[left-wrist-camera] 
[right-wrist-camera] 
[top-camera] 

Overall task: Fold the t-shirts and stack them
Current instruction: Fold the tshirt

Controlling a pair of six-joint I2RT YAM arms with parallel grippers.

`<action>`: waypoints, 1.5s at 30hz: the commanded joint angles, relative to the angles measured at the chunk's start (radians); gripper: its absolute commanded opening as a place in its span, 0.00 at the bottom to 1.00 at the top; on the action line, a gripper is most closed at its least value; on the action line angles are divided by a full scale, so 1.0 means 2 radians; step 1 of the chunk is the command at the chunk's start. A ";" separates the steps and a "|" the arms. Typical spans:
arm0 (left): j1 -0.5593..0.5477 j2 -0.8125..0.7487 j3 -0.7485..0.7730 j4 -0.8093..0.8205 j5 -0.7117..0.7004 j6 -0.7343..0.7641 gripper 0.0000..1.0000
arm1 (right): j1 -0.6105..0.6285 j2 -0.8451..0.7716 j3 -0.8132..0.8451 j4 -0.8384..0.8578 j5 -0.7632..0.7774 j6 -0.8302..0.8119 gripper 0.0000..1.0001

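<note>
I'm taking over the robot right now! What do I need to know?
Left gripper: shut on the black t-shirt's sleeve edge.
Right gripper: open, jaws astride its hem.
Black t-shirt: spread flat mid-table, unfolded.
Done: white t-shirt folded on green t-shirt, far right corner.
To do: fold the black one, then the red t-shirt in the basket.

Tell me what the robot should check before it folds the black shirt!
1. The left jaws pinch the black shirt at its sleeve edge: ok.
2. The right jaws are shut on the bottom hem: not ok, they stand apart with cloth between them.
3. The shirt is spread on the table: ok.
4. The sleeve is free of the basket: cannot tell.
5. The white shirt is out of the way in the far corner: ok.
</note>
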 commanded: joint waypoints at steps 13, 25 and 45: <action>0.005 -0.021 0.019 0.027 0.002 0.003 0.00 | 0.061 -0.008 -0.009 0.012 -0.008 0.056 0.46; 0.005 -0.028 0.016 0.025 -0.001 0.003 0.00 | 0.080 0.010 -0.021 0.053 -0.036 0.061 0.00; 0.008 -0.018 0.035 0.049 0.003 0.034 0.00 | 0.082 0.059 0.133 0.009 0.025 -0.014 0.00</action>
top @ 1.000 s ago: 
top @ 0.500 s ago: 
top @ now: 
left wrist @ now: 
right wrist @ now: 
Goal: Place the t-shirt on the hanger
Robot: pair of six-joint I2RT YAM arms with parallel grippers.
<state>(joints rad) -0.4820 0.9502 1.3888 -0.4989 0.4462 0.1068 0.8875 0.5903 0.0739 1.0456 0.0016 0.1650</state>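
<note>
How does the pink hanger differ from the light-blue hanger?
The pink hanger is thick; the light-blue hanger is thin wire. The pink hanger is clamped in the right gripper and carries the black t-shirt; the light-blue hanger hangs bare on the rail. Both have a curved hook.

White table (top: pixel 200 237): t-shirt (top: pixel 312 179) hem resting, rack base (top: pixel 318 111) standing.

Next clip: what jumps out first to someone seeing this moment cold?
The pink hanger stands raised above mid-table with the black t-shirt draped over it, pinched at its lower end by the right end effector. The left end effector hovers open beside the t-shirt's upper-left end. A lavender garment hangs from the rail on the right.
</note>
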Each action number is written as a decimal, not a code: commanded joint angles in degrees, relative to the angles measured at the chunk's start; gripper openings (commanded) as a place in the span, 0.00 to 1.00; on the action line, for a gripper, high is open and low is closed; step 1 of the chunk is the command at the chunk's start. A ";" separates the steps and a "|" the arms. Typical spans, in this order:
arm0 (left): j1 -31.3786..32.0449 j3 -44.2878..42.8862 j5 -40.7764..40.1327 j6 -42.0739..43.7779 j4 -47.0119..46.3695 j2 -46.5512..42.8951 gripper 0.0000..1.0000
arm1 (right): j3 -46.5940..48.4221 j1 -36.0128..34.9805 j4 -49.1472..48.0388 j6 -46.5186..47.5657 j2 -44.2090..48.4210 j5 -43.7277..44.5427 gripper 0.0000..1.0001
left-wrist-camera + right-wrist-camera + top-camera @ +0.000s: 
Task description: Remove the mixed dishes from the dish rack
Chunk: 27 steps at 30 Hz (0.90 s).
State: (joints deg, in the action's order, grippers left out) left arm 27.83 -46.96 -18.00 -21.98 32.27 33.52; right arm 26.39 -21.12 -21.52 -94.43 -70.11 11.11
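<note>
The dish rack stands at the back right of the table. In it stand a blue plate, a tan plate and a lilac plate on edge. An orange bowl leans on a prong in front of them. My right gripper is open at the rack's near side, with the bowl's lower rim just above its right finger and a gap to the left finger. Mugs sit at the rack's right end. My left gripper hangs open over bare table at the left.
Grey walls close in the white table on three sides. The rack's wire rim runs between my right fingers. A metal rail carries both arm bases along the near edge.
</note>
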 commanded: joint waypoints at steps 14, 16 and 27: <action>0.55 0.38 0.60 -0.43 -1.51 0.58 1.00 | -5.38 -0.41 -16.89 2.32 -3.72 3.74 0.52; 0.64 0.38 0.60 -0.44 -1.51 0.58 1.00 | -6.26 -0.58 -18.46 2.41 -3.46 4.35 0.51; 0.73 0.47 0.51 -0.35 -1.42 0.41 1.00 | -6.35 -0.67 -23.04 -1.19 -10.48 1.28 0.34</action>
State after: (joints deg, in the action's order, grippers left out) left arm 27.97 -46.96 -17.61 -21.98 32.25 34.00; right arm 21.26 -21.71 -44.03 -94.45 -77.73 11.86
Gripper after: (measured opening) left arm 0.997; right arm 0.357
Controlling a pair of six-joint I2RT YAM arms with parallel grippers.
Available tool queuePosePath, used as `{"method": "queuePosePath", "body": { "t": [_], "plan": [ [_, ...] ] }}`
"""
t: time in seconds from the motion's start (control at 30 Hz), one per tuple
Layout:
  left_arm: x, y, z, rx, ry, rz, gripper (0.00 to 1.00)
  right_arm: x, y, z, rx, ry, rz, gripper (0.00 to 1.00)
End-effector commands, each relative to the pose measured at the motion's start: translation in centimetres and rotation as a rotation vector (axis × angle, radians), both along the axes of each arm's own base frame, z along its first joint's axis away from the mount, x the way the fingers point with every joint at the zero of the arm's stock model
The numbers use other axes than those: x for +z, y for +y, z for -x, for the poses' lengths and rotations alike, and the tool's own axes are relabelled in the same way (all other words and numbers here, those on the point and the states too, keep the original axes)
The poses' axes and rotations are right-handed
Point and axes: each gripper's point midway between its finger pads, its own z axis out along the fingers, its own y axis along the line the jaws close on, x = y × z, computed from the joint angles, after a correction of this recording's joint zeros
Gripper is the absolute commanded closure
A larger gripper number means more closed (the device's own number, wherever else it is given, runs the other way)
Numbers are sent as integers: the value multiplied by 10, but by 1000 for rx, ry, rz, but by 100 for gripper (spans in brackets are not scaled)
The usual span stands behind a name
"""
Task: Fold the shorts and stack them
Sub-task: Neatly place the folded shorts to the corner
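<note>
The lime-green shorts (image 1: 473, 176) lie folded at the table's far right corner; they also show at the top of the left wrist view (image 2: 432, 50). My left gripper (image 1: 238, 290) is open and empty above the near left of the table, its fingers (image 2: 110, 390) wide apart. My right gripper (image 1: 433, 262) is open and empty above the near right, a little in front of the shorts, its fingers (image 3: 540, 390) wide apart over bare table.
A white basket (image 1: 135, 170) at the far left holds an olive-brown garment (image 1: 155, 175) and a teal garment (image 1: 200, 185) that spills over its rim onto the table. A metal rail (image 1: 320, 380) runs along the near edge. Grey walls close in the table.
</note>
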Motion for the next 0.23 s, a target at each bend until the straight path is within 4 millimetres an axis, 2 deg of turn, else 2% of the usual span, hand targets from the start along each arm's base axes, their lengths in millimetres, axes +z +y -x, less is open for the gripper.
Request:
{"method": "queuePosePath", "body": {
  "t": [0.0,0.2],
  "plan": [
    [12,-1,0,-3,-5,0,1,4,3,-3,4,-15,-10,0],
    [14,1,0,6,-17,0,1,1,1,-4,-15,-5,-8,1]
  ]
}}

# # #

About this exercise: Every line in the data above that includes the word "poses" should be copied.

Solution to this problem:
The numbers use other axes than those: x for +z, y for +y, z for -x, for the poses' lengths and rotations alike, and the tool's own axes are relabelled in the same way (all other words and numbers here, those on the point and the states too, keep the original axes)
The poses' axes and rotations are right-handed

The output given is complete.